**Task item:**
Your task is to copy every line below that contains the word "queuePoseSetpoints".

**Task material:**

++++++++

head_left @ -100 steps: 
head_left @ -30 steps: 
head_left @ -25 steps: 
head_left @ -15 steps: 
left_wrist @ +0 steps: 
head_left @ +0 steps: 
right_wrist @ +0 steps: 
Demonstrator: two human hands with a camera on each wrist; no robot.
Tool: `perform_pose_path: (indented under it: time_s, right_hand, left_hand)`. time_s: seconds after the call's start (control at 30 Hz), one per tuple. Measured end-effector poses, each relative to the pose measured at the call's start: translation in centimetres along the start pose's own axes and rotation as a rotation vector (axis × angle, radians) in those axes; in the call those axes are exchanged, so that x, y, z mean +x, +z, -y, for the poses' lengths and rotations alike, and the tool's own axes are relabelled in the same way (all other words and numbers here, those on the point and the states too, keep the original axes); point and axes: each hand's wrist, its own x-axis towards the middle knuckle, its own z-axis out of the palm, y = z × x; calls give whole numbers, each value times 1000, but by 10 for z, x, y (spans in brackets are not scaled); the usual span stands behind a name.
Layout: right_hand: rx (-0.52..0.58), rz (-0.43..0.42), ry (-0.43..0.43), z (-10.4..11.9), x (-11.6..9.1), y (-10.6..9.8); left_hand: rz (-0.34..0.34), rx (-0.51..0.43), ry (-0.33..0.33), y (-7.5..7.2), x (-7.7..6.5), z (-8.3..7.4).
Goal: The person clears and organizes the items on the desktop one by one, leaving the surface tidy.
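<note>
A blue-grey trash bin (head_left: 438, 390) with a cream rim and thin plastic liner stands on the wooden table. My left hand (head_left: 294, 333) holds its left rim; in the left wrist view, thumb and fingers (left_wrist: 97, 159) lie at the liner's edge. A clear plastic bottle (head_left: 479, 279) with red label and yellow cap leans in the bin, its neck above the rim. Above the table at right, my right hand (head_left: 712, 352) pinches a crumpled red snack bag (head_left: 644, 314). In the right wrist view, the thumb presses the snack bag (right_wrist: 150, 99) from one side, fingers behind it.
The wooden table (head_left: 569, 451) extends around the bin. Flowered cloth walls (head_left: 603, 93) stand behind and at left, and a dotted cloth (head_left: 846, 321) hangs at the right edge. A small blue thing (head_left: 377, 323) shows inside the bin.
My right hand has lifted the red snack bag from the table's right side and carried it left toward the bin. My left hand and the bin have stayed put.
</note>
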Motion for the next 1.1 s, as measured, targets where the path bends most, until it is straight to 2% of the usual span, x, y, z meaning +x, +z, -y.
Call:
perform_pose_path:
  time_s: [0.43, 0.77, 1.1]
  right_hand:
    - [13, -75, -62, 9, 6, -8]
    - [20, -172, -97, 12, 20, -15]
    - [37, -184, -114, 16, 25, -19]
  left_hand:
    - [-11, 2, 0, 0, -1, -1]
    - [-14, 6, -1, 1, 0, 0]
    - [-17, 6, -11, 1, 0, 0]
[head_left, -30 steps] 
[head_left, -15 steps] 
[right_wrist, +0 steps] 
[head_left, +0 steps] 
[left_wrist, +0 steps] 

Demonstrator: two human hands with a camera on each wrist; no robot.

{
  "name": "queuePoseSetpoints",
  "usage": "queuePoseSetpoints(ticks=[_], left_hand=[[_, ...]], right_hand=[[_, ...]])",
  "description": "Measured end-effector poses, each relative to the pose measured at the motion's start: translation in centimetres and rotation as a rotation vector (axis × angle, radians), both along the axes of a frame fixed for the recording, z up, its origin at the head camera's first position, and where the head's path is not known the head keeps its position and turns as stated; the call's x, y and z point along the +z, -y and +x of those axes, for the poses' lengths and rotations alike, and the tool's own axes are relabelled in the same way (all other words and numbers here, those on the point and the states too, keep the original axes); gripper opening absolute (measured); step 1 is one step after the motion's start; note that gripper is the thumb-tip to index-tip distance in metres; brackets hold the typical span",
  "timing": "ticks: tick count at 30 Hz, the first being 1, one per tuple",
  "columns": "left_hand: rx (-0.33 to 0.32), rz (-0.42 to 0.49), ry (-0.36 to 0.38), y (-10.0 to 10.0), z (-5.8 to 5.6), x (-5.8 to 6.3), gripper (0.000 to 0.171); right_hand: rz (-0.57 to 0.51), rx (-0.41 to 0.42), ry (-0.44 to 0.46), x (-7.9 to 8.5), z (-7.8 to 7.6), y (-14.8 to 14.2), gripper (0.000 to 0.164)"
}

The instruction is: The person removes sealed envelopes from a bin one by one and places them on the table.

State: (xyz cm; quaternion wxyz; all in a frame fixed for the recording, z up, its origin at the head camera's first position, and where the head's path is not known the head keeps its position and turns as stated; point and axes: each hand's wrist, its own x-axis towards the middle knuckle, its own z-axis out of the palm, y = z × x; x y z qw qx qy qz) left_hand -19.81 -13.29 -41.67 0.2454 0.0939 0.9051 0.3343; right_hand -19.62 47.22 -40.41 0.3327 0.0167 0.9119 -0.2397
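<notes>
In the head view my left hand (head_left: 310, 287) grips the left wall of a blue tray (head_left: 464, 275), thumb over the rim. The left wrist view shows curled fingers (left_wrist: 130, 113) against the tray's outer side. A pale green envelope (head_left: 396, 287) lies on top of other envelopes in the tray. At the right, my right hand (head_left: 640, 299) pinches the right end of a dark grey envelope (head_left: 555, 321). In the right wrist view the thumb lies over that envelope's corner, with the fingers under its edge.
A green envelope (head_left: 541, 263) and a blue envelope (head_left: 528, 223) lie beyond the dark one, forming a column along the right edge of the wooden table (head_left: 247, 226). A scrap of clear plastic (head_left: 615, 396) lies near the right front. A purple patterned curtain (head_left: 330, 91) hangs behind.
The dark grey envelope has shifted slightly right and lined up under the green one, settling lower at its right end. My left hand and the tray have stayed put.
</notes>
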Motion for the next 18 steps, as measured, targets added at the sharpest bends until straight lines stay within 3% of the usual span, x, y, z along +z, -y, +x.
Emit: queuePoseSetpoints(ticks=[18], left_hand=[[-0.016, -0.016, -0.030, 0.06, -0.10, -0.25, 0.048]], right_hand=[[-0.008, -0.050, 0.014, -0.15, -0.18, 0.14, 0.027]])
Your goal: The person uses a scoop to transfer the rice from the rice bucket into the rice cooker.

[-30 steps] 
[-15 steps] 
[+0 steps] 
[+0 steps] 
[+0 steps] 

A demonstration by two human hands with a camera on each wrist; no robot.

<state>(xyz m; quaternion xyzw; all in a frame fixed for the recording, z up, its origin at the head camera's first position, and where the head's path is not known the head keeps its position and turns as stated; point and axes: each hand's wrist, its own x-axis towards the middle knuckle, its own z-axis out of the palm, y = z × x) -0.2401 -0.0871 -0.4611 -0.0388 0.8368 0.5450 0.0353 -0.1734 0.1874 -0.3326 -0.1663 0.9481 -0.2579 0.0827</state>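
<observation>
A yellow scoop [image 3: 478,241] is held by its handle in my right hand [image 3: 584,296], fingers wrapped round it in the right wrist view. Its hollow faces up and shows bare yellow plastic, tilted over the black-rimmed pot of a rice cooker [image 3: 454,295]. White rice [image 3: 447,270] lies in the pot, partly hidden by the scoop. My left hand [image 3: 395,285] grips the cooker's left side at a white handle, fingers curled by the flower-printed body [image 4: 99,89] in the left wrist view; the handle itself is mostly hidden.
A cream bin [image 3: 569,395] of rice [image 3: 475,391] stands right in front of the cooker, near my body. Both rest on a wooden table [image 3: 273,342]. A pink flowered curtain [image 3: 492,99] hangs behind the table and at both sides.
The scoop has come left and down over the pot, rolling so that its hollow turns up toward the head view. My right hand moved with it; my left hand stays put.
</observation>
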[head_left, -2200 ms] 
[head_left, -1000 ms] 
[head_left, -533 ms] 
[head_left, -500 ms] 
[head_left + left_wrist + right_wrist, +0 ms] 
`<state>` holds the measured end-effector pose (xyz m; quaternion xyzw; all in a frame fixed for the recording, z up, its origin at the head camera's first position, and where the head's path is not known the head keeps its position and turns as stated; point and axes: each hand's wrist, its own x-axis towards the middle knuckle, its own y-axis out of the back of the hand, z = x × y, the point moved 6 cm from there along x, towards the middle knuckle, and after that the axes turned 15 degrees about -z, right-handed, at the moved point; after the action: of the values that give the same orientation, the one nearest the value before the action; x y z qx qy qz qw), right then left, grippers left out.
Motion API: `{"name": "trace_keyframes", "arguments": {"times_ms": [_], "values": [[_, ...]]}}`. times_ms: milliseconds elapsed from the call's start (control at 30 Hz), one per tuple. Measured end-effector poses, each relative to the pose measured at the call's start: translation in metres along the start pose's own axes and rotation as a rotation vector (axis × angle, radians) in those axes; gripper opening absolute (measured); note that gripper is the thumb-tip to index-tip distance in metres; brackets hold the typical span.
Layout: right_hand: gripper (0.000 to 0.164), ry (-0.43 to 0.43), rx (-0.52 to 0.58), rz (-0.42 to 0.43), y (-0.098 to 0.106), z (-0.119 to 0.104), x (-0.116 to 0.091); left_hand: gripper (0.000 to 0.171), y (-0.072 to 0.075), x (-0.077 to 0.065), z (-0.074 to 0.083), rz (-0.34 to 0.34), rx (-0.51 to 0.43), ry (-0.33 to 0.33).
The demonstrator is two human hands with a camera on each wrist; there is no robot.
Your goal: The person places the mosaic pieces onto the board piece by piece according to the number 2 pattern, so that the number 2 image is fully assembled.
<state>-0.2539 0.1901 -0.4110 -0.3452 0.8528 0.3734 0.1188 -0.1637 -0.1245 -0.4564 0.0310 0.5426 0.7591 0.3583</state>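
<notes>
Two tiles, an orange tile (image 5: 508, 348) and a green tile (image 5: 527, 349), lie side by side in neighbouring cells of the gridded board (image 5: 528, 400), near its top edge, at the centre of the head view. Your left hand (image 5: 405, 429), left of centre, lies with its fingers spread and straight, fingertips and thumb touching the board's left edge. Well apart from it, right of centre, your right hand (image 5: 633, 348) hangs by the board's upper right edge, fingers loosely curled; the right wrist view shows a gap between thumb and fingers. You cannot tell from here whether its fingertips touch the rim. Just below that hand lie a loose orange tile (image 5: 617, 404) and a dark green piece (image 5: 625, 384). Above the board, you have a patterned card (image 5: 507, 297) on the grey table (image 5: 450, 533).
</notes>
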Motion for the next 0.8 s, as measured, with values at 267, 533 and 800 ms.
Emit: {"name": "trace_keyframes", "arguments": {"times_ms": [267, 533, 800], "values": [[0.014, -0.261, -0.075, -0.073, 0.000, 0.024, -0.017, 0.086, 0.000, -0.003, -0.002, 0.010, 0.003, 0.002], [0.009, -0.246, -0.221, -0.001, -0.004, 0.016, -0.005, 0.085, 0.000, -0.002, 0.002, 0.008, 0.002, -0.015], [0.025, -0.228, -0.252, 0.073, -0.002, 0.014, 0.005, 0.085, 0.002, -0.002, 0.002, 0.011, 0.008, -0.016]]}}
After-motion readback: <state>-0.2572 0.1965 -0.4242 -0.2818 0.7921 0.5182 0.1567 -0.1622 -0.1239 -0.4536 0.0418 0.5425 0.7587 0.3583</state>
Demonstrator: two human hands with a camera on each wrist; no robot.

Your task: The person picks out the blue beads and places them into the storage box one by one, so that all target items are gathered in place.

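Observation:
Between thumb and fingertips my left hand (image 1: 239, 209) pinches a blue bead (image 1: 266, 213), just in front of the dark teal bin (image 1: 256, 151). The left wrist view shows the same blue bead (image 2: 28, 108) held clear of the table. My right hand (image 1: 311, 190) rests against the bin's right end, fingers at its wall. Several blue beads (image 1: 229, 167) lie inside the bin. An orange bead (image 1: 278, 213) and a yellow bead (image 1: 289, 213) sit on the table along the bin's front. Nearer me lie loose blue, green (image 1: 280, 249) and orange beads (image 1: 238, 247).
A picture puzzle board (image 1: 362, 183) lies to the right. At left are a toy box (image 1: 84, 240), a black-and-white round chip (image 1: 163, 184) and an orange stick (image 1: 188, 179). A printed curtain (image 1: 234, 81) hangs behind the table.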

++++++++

**Answer box:**
  "name": "queuePoseSetpoints",
  "usage": "queuePoseSetpoints(ticks=[_], left_hand=[[_, ...]], right_hand=[[_, ...]])",
Emit: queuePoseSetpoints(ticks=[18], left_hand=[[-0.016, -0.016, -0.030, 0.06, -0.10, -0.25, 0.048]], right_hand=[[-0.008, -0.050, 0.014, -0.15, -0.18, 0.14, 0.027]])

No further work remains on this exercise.